We don’t normally identify Scots farmers as peasants, but often the difference between them and their continental cousins is meagre.. For example, the great majority run their business at a loss. The latest figures show average farm income in Scotland at £35,400 a year. Without the subsidies, this would be a loss for each farm of £7400 a year.

Under these conditions dairy farming makes a reasonable profit but all other types of agriculture lose money, or would lose it without the European subsidies, especially in remote areas.

Scottish producers suffer high costs for several reasons such as climate, terrain and transport, but the CAP has let them still sell to the world meat of the highest quality. Now that we are out of the EU, there will have to be a different system.

As, even in the old days before 1973, agricultural policy was always a devolved matter, the Scottish Government has a chance to influence for the first time the choice of a new regime. The UK Government has pledged to continue the same cash total for farm support till the new system is found.

Against this background a battle is being fought for the future control of agriculture in Scotland. The Scottish Government wants control in its own hands, the way it used to be in the original arrangements before 1973, as the patron of quality producers. The UK Government wants control in its own hands, too, so as to fit in with its ideas for a future on the cheap. Some startling consequences are possible.

THE CAP has had the effect in Scotland’s case of turning our farmers into producers at the top end of the market, with the finest beef and lamb sold at prices reflecting its quality.

Outside the CAP, and following the lowest global prices as Australia and New Zealand do, Scots farmers will go bankrupt and we will all be eating the inferior meat then entering our market.

For instance, the EU’s rules ban cattle for human consumption being castrated, which makes them grow faster so they can be sold sooner. But this turns their flesh flabby, and it is stiffened up with hormones potentially harmful to humans. Carcasses treated in this way are banned from Europe. Now they will be allowed into the UK.

Another contentious case is American chicken. It forms a huge part of US agricultural production, but it is not regulated in Washington at the national level.

Instead action is left to the individual states or indeed to the individual farmers. They can breed chicken as they like, which often means by means that would appal foreigners. The cheapest way for farmers to maintain hygiene is to wash the carcasses in chlorine after they have been gutted. The EU does not allow these birds to be imported. But now the UK will allow this.
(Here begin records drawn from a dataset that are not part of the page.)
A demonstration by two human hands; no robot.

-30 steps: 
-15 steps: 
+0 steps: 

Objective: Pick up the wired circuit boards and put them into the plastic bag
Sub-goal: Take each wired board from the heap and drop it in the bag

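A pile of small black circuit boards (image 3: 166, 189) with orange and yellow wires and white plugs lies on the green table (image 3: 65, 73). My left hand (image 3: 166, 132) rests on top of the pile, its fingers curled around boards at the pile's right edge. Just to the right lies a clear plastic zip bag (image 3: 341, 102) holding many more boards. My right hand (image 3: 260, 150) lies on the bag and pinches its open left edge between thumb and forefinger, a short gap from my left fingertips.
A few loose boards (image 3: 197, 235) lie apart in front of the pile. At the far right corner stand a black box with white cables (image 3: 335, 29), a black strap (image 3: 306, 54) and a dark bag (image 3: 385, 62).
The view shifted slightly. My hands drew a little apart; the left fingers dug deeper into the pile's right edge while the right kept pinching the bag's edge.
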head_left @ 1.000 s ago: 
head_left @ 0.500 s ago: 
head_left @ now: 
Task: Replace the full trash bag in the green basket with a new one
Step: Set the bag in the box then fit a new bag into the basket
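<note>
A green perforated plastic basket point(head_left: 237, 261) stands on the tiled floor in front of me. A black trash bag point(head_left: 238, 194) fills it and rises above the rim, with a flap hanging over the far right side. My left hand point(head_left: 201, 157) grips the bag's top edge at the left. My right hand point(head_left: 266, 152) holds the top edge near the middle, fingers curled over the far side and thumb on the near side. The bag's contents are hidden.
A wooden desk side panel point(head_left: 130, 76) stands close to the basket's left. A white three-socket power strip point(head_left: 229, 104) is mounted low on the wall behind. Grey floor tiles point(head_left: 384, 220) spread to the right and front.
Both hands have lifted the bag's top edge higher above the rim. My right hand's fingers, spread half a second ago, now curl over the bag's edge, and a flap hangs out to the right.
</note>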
Post-Brexit, the Scottish Government wishes to maintain the CAP’s standards of hygiene. The UK Government wants to relax the regulations so that American standards are legalised here. If the Scottish Government keeps control of agriculture the first policy will be followed, and if the UK Government keeps control it will be the second policy.

A couple of cases by no means exhaust the contentious issues arising. That is why the UK Government wishes, on a trading scene of growing complexity, to return agricultural powers straight from Brussels to London rather than divide them with Edinburgh. Given so much upheaval on the markets, they argue in Whitehall, it makes no sense to coddle a minor sector like Scottish agriculture. So there should in future be one department of agriculture for the UK, run from London.

This was what Michael Gove went on the road to argue last week, with the warm support of Alister Jack. From Edinburgh, by contrast, this pair seem intent on a plain power grab, spiriting away powers that have been Scottish for more than a century.

We would benefit if the SNP rank and file were to show less knee-jerk resentment towards the agricultural communities on the ground. Many are posh, and their image suffers. After Brexit, the big estate becomes the indispensable norm in Scotland outside the central belt.

On land suffering from environmental handicaps, agriculture cannot be easily organised within any other structure, just as in the ranches of the American Wild West or the sheep stations of the Australian outback. In much of rural Scotland too, everything else runs the risk of bankruptcy.